THE PROBLEM: So that nothing is lost, write out all the lines below exactly.

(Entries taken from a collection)
#####

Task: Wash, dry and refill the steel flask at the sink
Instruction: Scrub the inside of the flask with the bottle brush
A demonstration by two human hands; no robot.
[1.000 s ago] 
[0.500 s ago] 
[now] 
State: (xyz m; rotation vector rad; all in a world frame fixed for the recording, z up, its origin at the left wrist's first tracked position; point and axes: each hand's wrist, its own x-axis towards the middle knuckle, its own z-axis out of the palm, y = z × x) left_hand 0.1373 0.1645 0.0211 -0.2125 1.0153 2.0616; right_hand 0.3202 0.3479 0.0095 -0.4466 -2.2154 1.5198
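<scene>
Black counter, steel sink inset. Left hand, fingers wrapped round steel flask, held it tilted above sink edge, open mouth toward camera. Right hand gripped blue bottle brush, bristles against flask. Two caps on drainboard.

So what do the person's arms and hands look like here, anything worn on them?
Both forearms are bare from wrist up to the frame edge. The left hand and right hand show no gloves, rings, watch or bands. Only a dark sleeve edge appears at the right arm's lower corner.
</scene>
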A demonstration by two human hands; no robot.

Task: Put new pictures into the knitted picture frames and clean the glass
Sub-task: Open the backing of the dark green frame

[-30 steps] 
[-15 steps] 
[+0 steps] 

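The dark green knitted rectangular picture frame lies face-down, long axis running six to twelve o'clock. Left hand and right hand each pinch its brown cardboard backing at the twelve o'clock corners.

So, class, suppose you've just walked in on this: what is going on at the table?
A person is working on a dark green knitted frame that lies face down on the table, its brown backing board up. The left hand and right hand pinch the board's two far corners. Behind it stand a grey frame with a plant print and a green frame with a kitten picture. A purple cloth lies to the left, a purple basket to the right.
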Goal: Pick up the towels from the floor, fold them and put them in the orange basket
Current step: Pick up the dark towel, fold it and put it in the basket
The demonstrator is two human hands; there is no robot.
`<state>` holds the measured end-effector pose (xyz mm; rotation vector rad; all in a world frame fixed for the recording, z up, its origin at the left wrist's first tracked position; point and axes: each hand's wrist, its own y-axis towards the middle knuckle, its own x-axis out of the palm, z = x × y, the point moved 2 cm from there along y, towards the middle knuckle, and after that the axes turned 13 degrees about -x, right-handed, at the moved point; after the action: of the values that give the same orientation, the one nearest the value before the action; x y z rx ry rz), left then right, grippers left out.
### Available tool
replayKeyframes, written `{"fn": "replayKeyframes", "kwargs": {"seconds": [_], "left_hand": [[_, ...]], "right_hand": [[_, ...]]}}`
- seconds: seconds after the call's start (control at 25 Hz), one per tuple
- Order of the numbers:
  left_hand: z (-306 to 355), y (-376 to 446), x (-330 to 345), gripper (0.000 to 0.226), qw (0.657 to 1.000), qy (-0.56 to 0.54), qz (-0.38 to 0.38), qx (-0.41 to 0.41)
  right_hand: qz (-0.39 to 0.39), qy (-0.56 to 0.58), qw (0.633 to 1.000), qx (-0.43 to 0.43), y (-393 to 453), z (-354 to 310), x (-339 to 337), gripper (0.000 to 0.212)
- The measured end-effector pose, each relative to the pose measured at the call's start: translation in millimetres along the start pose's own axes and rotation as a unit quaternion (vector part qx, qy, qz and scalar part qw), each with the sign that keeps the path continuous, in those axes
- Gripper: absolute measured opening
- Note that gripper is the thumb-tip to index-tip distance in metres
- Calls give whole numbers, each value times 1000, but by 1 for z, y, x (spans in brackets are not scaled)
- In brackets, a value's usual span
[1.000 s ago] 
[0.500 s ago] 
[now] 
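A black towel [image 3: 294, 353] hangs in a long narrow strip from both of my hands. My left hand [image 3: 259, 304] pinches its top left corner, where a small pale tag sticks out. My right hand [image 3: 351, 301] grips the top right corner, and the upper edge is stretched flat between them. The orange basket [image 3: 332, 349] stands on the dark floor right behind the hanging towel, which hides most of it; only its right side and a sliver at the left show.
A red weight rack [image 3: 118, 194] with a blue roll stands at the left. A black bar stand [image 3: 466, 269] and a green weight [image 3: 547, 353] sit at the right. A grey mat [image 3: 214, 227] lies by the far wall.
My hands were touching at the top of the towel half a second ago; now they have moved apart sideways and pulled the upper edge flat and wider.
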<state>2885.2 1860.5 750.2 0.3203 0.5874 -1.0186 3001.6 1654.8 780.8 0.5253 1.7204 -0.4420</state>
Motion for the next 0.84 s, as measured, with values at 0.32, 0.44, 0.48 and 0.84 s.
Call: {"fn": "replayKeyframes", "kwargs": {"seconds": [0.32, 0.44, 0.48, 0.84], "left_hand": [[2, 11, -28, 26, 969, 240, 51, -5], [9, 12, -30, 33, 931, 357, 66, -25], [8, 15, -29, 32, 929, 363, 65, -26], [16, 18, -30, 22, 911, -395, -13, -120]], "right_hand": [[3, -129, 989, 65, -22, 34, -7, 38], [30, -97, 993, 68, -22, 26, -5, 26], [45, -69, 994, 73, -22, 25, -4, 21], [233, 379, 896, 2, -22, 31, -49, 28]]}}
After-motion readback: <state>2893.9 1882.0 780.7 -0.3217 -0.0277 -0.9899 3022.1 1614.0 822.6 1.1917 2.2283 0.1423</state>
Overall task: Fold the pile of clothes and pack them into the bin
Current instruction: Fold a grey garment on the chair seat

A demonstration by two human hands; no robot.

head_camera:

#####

RESPONSE AREA:
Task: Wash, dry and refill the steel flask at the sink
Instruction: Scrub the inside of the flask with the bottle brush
A demonstration by two human hands; no robot.
[1.000 s ago] 
[0.500 s ago] 
[now] 
State: (xyz m; rotation vector rad; all in a world frame fixed for the recording, z up, its origin at the left wrist's first tracked position; point and axes: each hand's wrist, its own x-axis towards the middle knuckle, its own z-axis out of the palm, y = z × x) left_hand 0.1373 0.1645 0.0211 -0.2125 1.0153 2.0616; right_hand 0.3202 0.3479 0.0095 -0.4466 -2.2154 1.5198
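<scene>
Black counter, steel sink inset. Left hand, fingers wrapped round steel flask, held it tilted above sink edge, open mouth toward camera. Right hand gripped blue bottle brush, bristles against flask. Two caps on drainboard.

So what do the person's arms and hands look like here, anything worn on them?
Both forearms are bare from wrist up to the frame edge. The left hand and right hand show no gloves, rings, watch or bands. Only a dark sleeve edge appears at the right arm's lower corner.
</scene>
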A demonstration by two human hands; no robot.

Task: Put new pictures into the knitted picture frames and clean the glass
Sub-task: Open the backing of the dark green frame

[-30 steps] 
[-15 steps] 
[+0 steps] 

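The dark green knitted rectangular picture frame lies face-down, long axis running six to twelve o'clock. Left hand and right hand each pinch its brown cardboard backing at the twelve o'clock corners.

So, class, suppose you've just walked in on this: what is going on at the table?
A person is working on a dark green knitted frame that lies face down on the table, its brown backing board up. The left hand and right hand pinch the board's two far corners. Behind it stand a grey frame with a plant print and a green frame with a kitten picture. A purple cloth lies to the left, a purple basket to the right.
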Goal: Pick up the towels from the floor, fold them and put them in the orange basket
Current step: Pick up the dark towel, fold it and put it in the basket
The demonstrator is two human hands; there is no robot.
`<state>` holds the measured end-effector pose (xyz mm; rotation vector rad; all in a world frame fixed for the recording, z up, its origin at the left wrist's first tracked position; point and axes: each hand's wrist, its own y-axis towards the middle knuckle, its own x-axis out of the palm, z = x × y, the point moved 2 cm from there along y, towards the middle knuckle, and after that the axes turned 13 degrees about -x, right-handed, at the moved point; after the action: of the values that give the same orientation, the one nearest the value before the action; x y z rx ry rz), left then right, grippers left out.
### Available tool
replayKeyframes, written `{"fn": "replayKeyframes", "kwargs": {"seconds": [_], "left_hand": [[_, ...]], "right_hand": [[_, ...]]}}`
- seconds: seconds after the call's start (control at 25 Hz), one per tuple
- Order of the numbers:
  left_hand: z (-306 to 355), y (-376 to 446), x (-330 to 345), gripper (0.000 to 0.226), qw (0.657 to 1.000), qy (-0.56 to 0.54), qz (-0.38 to 0.38), qx (-0.41 to 0.41)
  right_hand: qz (-0.39 to 0.39), qy (-0.56 to 0.58), qw (0.633 to 1.000), qx (-0.43 to 0.43), y (-393 to 453), z (-354 to 310), x (-339 to 337), gripper (0.000 to 0.212)
- The measured end-effector pose, each relative to the pose measured at the call's start: translation in millimetres along the start pose's own axes and rotation as a unit quaternion (vector part qx, qy, qz and scalar part qw), each with the sign that keeps the path continuous, in those axes
- Gripper: absolute measured opening
- Note that gripper is the thumb-tip to index-tip distance in metres
- Calls give whole numbers, each value times 1000, but by 1 for z, y, x (spans in brackets are not scaled)
- In brackets, a value's usual span
[1.000 s ago] 
[0.500 s ago] 
[now] 
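A black towel [image 3: 294, 353] hangs in a long narrow strip from both of my hands. My left hand [image 3: 259, 304] pinches its top left corner, where a small pale tag sticks out. My right hand [image 3: 351, 301] grips the top right corner, and the upper edge is stretched flat between them. The orange basket [image 3: 332, 349] stands on the dark floor right behind the hanging towel, which hides most of it; only its right side and a sliver at the left show.
A red weight rack [image 3: 118, 194] with a blue roll stands at the left. A black bar stand [image 3: 466, 269] and a green weight [image 3: 547, 353] sit at the right. A grey mat [image 3: 214, 227] lies by the far wall.
My hands were touching at the top of the towel half a second ago; now they have moved apart sideways and pulled the upper edge flat and wider.
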<state>2885.2 1860.5 750.2 0.3203 0.5874 -1.0186 3001.6 1654.8 780.8 0.5253 1.7204 -0.4420</state>
Motion for the next 0.84 s, as measured, with values at 0.32, 0.44, 0.48 and 0.84 s.
Call: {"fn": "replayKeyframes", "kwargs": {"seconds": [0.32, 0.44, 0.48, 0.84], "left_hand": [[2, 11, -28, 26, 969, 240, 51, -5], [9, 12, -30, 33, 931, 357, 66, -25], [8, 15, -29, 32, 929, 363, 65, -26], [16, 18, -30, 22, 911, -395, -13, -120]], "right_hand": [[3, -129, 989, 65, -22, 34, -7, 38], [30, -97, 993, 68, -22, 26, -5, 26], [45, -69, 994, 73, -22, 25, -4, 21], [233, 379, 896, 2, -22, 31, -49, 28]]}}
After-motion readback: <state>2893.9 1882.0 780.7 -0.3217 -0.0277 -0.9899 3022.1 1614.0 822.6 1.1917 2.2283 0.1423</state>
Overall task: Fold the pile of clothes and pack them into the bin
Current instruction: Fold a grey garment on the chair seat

A demonstration by two human hands; no robot.

head_camera:

Nothing further is needed for the exercise.